Primers used in conventional PCR and real-time RT-PCR

Assessment of erectile function

As in our previous experiments,1718 the erectile function of all rats was assessed using electrostimulation of cavernous nerves. Briefly, rats were anesthetized by injection of pentobarbital sodium (35 mg kg−1, intraperitoneally). The carotid artery was cannulated (PE-50 tubing) for continuous measurement of mean arterial pressure (MAP). Cavernous nerves were isolated at the posterolateral aspect of the prostate gland. When cavernous nerves were stimulated by stainless-steel bipolar wire electrodes, a 25-gauge needle was inserted into the right crura to continuously monitor intracavernosal pressure. Data were recorded with a data-acquisition system (Powerlab 4SP; ADInstruments, Dunedin, New Zealand). An erectile response was induced by electrical field stimulation at a frequency of 15 Hz for 1 min at 2.5 V and 5.0 V, with a 3 min interval between stimulations. After the functional studies, the middle regions of the skin-denuded penile shaft were maintained overnight in 4% paraformaldehyde and then embedded in paraffin for histologic studies. The remaining penile tissues were harvested and then frozen at −80°C for subsequent experiments.

Histological assessment

Specimens of penile tissue were cut in a transverse direction (thickness, 5 μm). The sections were deparaffinized with xylene and rehydrated in a graded ethanol series to distilled water. All of the sections were stained with Masson's trichrome staining to examine smooth muscle and connective tissue histology.

For immunohistochemical examination, sections were incubated overnight at 4°C with antibodies against: RhoA (1:50 dilution; Proteintech, Wuhan, China), ROCK1 (1:50; Proteintech, Wuhan, China), α-smooth muscle actin (α-SMA; 1:100; Abcam, Cambridge, MA, USA), transforming growth factor-β1 (TGF-β1; 1:100, Abcam, Cambridge, MA, USA), p-LIMK2 (1:100; Abcam, Cambridge, MA, USA), and p-cofilin (1:100; Abcam, Cambridge, MA, USA).
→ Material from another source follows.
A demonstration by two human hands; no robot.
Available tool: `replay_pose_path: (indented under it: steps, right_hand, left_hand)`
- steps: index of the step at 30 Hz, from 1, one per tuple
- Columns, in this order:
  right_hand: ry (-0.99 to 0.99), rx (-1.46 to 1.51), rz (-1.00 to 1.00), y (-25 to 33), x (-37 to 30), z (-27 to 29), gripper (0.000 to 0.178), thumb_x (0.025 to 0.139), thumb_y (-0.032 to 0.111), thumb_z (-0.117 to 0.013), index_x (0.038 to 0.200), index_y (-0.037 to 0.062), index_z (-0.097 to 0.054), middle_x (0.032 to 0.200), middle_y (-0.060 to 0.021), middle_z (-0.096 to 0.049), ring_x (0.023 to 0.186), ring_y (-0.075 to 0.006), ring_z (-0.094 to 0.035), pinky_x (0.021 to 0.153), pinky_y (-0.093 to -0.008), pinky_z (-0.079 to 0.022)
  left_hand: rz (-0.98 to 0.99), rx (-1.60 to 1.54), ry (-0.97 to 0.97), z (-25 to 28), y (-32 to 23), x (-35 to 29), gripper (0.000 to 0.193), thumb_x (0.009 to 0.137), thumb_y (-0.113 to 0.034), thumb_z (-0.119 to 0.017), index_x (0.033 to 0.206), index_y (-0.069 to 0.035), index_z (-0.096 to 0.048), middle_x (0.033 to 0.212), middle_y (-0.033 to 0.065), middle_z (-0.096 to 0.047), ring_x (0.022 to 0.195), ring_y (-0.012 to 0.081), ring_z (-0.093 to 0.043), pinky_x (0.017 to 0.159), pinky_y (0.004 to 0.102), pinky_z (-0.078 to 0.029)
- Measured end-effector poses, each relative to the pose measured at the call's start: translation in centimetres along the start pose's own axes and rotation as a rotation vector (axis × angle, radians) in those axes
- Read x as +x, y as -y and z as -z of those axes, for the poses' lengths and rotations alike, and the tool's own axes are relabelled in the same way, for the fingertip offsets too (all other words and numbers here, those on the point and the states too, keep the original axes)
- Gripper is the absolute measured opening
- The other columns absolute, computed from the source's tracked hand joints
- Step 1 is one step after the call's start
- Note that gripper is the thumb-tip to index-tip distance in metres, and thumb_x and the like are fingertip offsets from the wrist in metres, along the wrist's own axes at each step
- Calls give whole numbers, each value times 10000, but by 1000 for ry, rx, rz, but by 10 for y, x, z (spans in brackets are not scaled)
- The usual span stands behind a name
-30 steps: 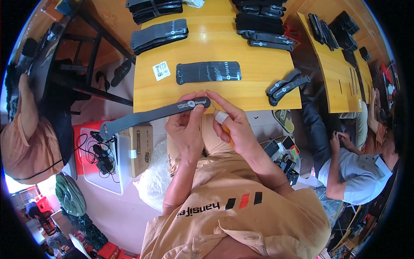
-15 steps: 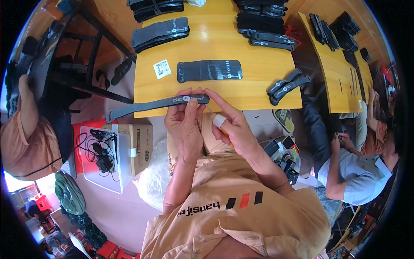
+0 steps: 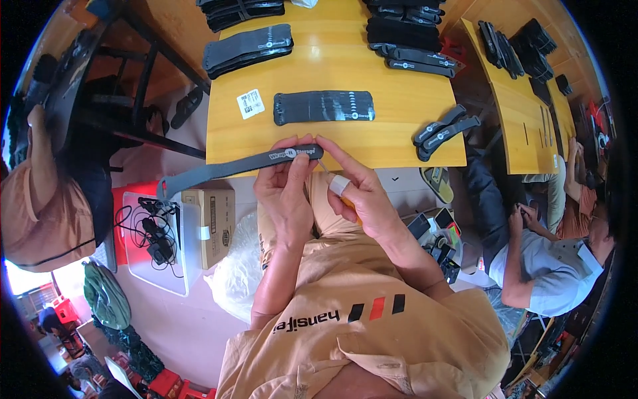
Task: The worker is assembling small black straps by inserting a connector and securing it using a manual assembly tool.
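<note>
A dark grey hook-and-loop strap (image 3: 226, 171) with pale print is pinched at its right end between the thumb and fingers of my left hand (image 3: 286, 193). Its free end, which has a slot, hangs out to the left past the table's near edge. My right hand (image 3: 362, 196), with white tape around one finger, is closed round a thin metal-shafted tool with an orange handle (image 3: 359, 218). The shaft points at the strap's right end, where my right index fingertip also touches. My fingers mostly hide the tool, so whether its tip is in the strap I cannot tell.
On the yellow table (image 3: 399, 143) lie a row of straps (image 3: 324, 108), a white label (image 3: 250, 104), a few loose straps (image 3: 444, 133) and stacks of straps (image 3: 249, 50) farther back. A bin of cables (image 3: 159, 243) stands below left. Co-workers sit at both sides.
The strap's free end has dipped and swung slightly to the left. Both hands keep nearly the same place and grip.
</note>
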State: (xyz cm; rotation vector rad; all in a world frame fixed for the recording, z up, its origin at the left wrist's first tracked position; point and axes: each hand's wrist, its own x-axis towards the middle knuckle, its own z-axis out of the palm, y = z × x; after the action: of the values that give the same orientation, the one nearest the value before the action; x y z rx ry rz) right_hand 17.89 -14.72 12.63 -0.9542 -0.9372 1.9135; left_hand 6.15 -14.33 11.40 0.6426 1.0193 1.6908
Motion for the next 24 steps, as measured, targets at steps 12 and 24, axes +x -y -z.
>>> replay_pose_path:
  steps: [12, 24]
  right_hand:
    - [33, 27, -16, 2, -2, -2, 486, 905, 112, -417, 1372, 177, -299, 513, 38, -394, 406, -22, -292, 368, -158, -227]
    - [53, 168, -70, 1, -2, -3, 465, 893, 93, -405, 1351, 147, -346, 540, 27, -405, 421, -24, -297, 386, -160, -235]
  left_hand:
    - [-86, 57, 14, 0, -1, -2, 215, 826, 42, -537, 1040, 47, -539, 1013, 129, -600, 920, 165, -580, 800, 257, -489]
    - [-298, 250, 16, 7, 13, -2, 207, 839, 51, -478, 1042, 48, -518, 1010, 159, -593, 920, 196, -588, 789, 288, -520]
After being washed, the sections were incubated with a biotinylated secondary antibody. Finally, antigen-antibody reactions were developed by diaminobenzidine. Semiquantitative analysis was performed to evaluate intensity using Image-Pro plus software (Media Cybernetics, Silver Spring, MD, USA).

Real-time RT-PCR

Total RNA of corpus cavernosum was obtained using a Multisource Total RNA Minipre Kit (AXYGEN, Union City, CA, USA) according to the manufacturer's instructions. As in our previous experiments,1718 reverse transcription and real-time PCR were conducted with PrimeScript RT Master Mix and SYBR Green PCR Master Mix (TaKaRa, Dalian, China). The relative mRNA expression of the level of the examined genes to that of β-actin was calculated using the 2−ΔCt method. The primer sequences used for hKLK1, rat tissue KLK1 (rKLK1), and β-actin are shown in .

Western blotting analysis

As in our previous study,1718 penile tissues from each group were homogenized in RIPA buffer (Beyotime Institute of Biotechnology, Haimen, China) containing a protease inhibitor cocktail and phosphatase inhibitor cocktail (Roche Applied Science, Indianapolis, IN, USA). Concentrations of soluble proteins were measured using the bicinchoninic acid assay (Beyotime Institute of Biotechnology, Haimen, China). Protein samples (40 μg per lane) were separated by sodium dodecyl sulfate-polyacrylamide gel electrophoresis and transferred to polyvinylidene difluoride membranes. After blocking in Tris buffered saline-Tween (TBST) with 5% bovine serum albumin, membranes were incubated overnight at 4°C with primary antibodies against: hKLK1 (1:5000, Sigma-Aldrich, St. Louis, MO, USA), rKLK1 (1:1000, Sigma-Aldrich, St. Louis, MO, USA), α-SMA (1:1000, Abcam), TGF-β1 (1:1000, Abcam), RhoA (1:1000, Proteintech), ROCK1 (1:1000, Proteintech), p-MYPT1 (1:1000, Millipore, Billerica, MA, USA), LIMK2 (1:1000, Abcam, Cambridge, MA, USA), p-LIMK2 (T505, 1:1000, Abcam), cofilin (1:1000, Proteintech, Wuhan, China), and p-cofilin (1:1000, Abcam). Washed membranes were incubated with horseradish peroxidase-conjugated secondary antibodies (1:5000) for 1 h at room temperature. Finally, bands were developed with an enhanced chemiluminescence detection system.

Statistical analysis

Data were analyzed using SPSS version 15.0 (IBM, Armon, NY, USA). Continuous variables are the mean ± standard deviation. Analysis of variance was used to analyze differences among the three groups. P < 0.05 was considered statistically significant.

RESULTS

Erectile function

Erectile function of all rats was measured through electric stimulation on the cavernous nerves. Compared with aWTR group, the erectile function of animals in groups yWTR and aTGR were significantly higher (both P < 0.05; ).

Figure 1

Erectile function of all rats was measured through electric stimulation on the cavernous nerves. Representative carotid artery pressure and ICP tracing were measured through stimulation of 2.5 V (a) and 5 V (b) setting for 1 min, respectively, in rats of all groups. The max ICP/MAP ratio of different volts were presented through bar graphs: (c) for 2.5V, and (d) for 5V. Data are expressed as mean ± s.d. (n = 10 rats per group). *P < 0.05 when comparing the two groups under each end of the capped line. ICP: intracavernous pressure; MAP: mean arterial pressure; yWTR: young wild-type Sprague-Dawley rats; aWTR: aged wild-type Sprague-Dawley rats; aTGR: aged transgenic rats; s.d.: standard deviation.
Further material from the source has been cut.